What you will do
Set down, word for word, each line from the top of the data through the line that has "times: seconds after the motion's"; omit every picture.

Stored records
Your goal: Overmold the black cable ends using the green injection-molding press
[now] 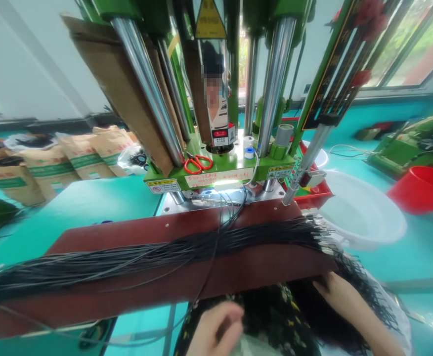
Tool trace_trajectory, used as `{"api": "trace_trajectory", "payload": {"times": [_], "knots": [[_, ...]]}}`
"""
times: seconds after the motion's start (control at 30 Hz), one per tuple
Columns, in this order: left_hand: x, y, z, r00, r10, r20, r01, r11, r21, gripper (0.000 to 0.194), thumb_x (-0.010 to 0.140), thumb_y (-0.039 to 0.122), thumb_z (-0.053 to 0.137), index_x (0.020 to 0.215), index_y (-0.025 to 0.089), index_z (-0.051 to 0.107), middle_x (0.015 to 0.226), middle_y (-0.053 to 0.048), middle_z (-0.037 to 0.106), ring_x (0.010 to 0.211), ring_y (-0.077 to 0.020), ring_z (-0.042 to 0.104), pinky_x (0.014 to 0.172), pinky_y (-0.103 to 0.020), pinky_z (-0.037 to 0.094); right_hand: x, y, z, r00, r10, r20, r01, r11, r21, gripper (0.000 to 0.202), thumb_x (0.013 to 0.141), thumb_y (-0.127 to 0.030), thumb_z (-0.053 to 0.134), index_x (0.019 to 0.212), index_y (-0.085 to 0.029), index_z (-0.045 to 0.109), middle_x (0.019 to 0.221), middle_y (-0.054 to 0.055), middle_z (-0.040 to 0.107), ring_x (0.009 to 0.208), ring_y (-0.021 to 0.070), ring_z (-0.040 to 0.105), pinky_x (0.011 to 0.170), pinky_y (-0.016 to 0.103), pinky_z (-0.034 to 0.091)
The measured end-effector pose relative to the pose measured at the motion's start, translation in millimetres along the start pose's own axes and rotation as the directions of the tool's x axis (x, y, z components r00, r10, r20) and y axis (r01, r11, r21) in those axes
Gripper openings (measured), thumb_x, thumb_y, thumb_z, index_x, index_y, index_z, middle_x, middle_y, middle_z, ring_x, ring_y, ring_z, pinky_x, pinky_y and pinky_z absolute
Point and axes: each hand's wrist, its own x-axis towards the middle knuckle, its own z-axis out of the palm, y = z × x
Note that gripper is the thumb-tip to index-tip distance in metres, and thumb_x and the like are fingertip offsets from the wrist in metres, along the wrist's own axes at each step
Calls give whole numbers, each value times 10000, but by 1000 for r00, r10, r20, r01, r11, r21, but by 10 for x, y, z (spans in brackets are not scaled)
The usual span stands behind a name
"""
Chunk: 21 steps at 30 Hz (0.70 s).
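My left hand (218, 329) is at the bottom centre, above my flower-patterned dark clothing (257, 309). Its fingers curl in toward the thumb, and I cannot make out anything inside them. To the right, my right hand (337, 296) reaches to the front edge of the brown board (276, 267), beside a dark mass. Its fingertips are hidden there. A long bundle of black cables (187, 247) lies across the board, with pale metallic ends at the right. Several loose cables (233, 212) run from the press opening down over the bundle.
A green press (220, 180) with steel columns stands behind the board. Red-handled scissors (197, 164) lie on its plate. Paper sacks (49, 165) stand at left. A white basin (361, 210), a red bucket (426, 190) and a red bin (315, 195) are at right.
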Motion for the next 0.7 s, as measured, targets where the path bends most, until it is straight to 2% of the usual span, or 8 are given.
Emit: {"api": "trace_trajectory", "payload": {"times": [0.07,0.13,0.2,0.27,0.33,0.47,0.6,0.7], "knots": [[421,250,-48,964,245,107,-256,961,106,192,832,281,444,952,219,580,916,-54,625,874,-160,565,842,-303,440,-36,-57,-70,1000,-4,26,5,999,-48,387,742,-293,396,1009,-80,579,933,191,654,841,321,628,752,413,473],[868,419,-60,929,361,87,-370,882,292,270,826,265,448,1075,197,529,1142,-96,543,1098,-217,455,955,-384,355,-104,-109,-130,999,-10,38,12,999,-46,446,734,-288,415,1100,-72,549,997,188,646,861,323,629,749,404,481],[1269,495,-33,927,360,108,-366,800,475,372,796,290,497,1148,169,485,1246,-126,461,1188,-277,356,976,-448,308,-195,-144,-161,999,-23,40,23,1000,-6,492,734,-284,415,1171,-81,514,1046,176,635,900,315,621,766,394,480],[1580,495,3,946,278,169,-323,742,587,401,788,312,514,1152,147,478,1189,-142,491,1129,-292,406,929,-457,336,-292,-151,-161,999,-33,36,31,998,60,512,732,-276,419,1213,-117,495,1060,145,637,923,299,616,786,386,476],[1796,456,17,944,190,269,-321,720,616,355,789,335,516,1084,137,515,1064,-134,545,1017,-271,482,867,-417,376,-383,-135,-141,999,-30,29,26,992,124,539,722,-259,433,1247,-146,472,1069,118,638,934,283,614,802,379,472],[2039,398,-39,883,152,443,-362,821,441,233,743,329,566,911,171,537,872,-38,561,825,-190,522,739,-302,397,-507,-88,-85,998,-6,67,-4,989,150,566,714,-222,446,1274,-139,454,1106,118,620,963,274,600,833,382,459],[2095,499,-155,894,167,416,-290,923,253,99,741,263,531,748,184,471,678,45,467,662,-119,444,609,-234,343,-518,-114,-55,991,-12,131,-3,993,121,557,723,-193,423,1274,-123,458,1142,126,596,989,277,584,858,392,445],[2002,639,-267,890,210,405,-296,941,163,99,776,272,480,744,186,443,690,47,452,666,-110,421,625,-230,336,-492,-210,-124,991,-58,123,41,990,136,549,716,-171,420,1257,-94,475,1141,147,590,1000,296,569,872,423,426]]}}
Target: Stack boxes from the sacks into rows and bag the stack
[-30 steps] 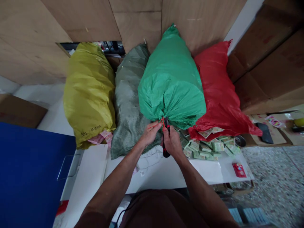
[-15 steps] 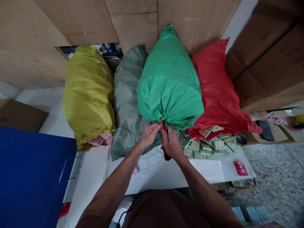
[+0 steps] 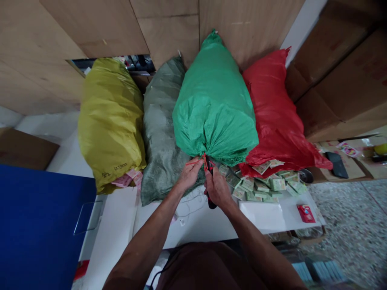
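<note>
Plywood panels, pale brown (image 3: 169, 34), form the wall behind a white bench (image 3: 208, 227). Along the bench lean stuffed plastic sacks, the fullest a bulging bright green sack (image 3: 214, 96), its gathered neck facing the person. To its left are a yellow sack (image 3: 111, 121) and a dull grey-green sack (image 3: 163, 108); to its right, a red sack (image 3: 275, 96) with small green-and-white paper bundles (image 3: 261, 187) heaped at its edge.

Both hands meet just below the green sack's neck. The right hand (image 3: 219, 185) is wrapped around a slim black-and-red hand tool (image 3: 212, 203), type unclear, its head up against the neck. The left hand (image 3: 191, 173) pinches a thin orange-red cord (image 3: 193, 162) between thumb and fingers.

Good control here probably means keeping the cord taut and the left fingertips clear of the tool's head, and keeping the head on the cord alone, so the gathered plastic is not nipped.
</note>
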The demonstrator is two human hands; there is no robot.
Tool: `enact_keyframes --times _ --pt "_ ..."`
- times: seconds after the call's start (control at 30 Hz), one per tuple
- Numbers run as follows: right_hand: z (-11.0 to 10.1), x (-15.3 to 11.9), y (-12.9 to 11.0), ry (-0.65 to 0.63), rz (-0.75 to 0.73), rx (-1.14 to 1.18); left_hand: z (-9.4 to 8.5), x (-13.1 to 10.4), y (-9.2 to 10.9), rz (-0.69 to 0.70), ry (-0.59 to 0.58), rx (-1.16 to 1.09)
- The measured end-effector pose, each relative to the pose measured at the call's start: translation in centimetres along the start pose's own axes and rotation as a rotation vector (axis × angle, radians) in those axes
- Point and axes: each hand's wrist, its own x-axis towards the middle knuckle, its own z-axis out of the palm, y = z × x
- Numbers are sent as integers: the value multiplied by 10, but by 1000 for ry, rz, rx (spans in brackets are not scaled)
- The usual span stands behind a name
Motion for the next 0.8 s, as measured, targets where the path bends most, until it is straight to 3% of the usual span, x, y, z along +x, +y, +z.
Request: enact_keyframes --times 0.2,0.63,0.8 --pt "5 -2 6 8 -16 1 1 -1 0 0 -11 -47" --pt "17 -9 9 23 36 54 14 -5 -7 -117 97 -218" --pt "13 -11 10 19 33 218 16 -5 -18 -183 106 -351"
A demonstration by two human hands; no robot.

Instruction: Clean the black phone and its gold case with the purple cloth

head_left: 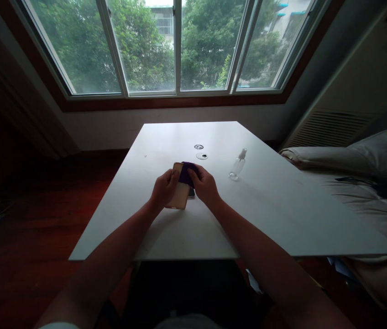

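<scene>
My left hand (164,186) is closed on the left edge of a pale phone case (179,196), held tilted above the table. My right hand (206,183) pinches a dark purple cloth (187,174), which lies against the upper right part of the case. Behind the case, a dark flat object (191,193) shows only at its corner; it looks like a phone, but most of it is hidden. A clear spray bottle (236,168) with a pump top stands to the right of my right hand.
Two small round items, a patterned disc (198,147) and a ring-like disc (202,156), lie beyond my hands on the white table (265,214). A couch with light covers (337,183) is at the right. The window (176,50) is behind the table.
</scene>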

Written response
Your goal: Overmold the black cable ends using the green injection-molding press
[now] 
Tool trace_trajectory, used as `{"api": "trace_trajectory", "payload": {"times": [_], "knots": [[_, ...]]}}`
"""
times: seconds after the motion's start (control at 30 Hz), one per tuple

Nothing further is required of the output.